Directions: Your answer must restate the listing below word for word and contain no images.
--- Available data ---
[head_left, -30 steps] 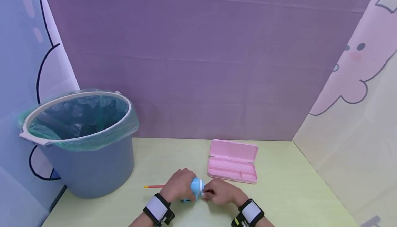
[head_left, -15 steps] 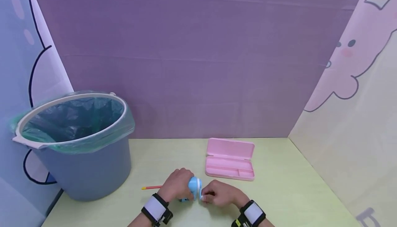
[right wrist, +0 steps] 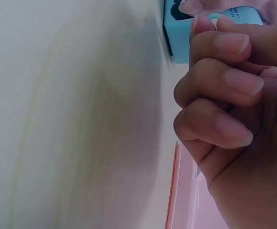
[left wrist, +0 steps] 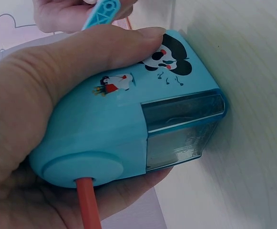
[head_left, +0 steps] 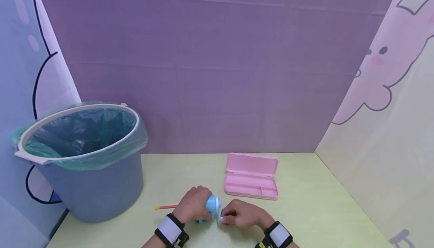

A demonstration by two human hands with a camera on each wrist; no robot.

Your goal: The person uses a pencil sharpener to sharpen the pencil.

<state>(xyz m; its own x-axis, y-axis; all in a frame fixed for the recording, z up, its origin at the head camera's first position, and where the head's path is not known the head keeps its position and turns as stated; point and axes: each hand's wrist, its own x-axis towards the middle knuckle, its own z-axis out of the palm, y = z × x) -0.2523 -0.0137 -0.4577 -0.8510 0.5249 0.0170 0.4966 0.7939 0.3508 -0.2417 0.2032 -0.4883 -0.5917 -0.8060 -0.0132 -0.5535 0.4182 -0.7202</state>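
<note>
A: What is the left hand (head_left: 194,204) gripping?
B: A smooth, rounded blue plastic pencil sharpener (left wrist: 97,129) with a clear, boxy shavings drawer (left wrist: 183,133). It sits on the pale, faintly streaked table (head_left: 312,203), left of the open pink pencil case (head_left: 251,191) and nearer the person.
A: And the pencil?
B: The slim red pencil (left wrist: 88,205) enters a round disc (left wrist: 62,167) on the sharpener's end, its yellow end pointing away from the case.
A: Any writing?
B: Small dark lettering, too tiny to read, plus a black-and-white cartoon face (left wrist: 171,57) with music notes.
A: How are the fingers?
B: The left thumb lies along one face, fingers wrapped round the opposite side. The right hand (head_left: 244,215) pinches the crank (left wrist: 102,13) end between thumb and forefinger, remaining fingers curled toward the palm.
</note>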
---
Your solution:
[head_left, -30 steps] 
[head_left, -15 steps] 
[right wrist, +0 steps] 
[left wrist, +0 steps] 
[head_left, +0 steps] 

A demonstration by two human hands with a camera on each wrist; no robot.

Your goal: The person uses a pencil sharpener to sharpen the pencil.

<state>(xyz m; its own x-axis, y-axis; all in a frame fixed for the recording, z up, its origin at the head camera's first position, and where the head's path is not known the head keeps its position and turns as stated; point and axes: each hand's wrist, its own x-axis towards the middle knuckle, its own z-axis out of the palm, y = z × x) -0.2523 -0.0137 -0.4577 -0.8510 0.5249 0.0170 0.4966 0.7939 0.3508 -0.2417 0.2032 -0.4883 -0.5917 -0.8060 -0.0132 -0.5535 0.4182 -0.7202</state>
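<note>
A: What is the left hand (head_left: 194,204) gripping?
B: A smooth, rounded blue plastic pencil sharpener (left wrist: 97,129) with a clear, boxy shavings drawer (left wrist: 183,133). It sits on the pale, faintly streaked table (head_left: 312,203), left of the open pink pencil case (head_left: 251,191) and nearer the person.
A: And the pencil?
B: The slim red pencil (left wrist: 88,205) enters a round disc (left wrist: 62,167) on the sharpener's end, its yellow end pointing away from the case.
A: Any writing?
B: Small dark lettering, too tiny to read, plus a black-and-white cartoon face (left wrist: 171,57) with music notes.
A: How are the fingers?
B: The left thumb lies along one face, fingers wrapped round the opposite side. The right hand (head_left: 244,215) pinches the crank (left wrist: 102,13) end between thumb and forefinger, remaining fingers curled toward the palm.
</note>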

There is no more to this exercise.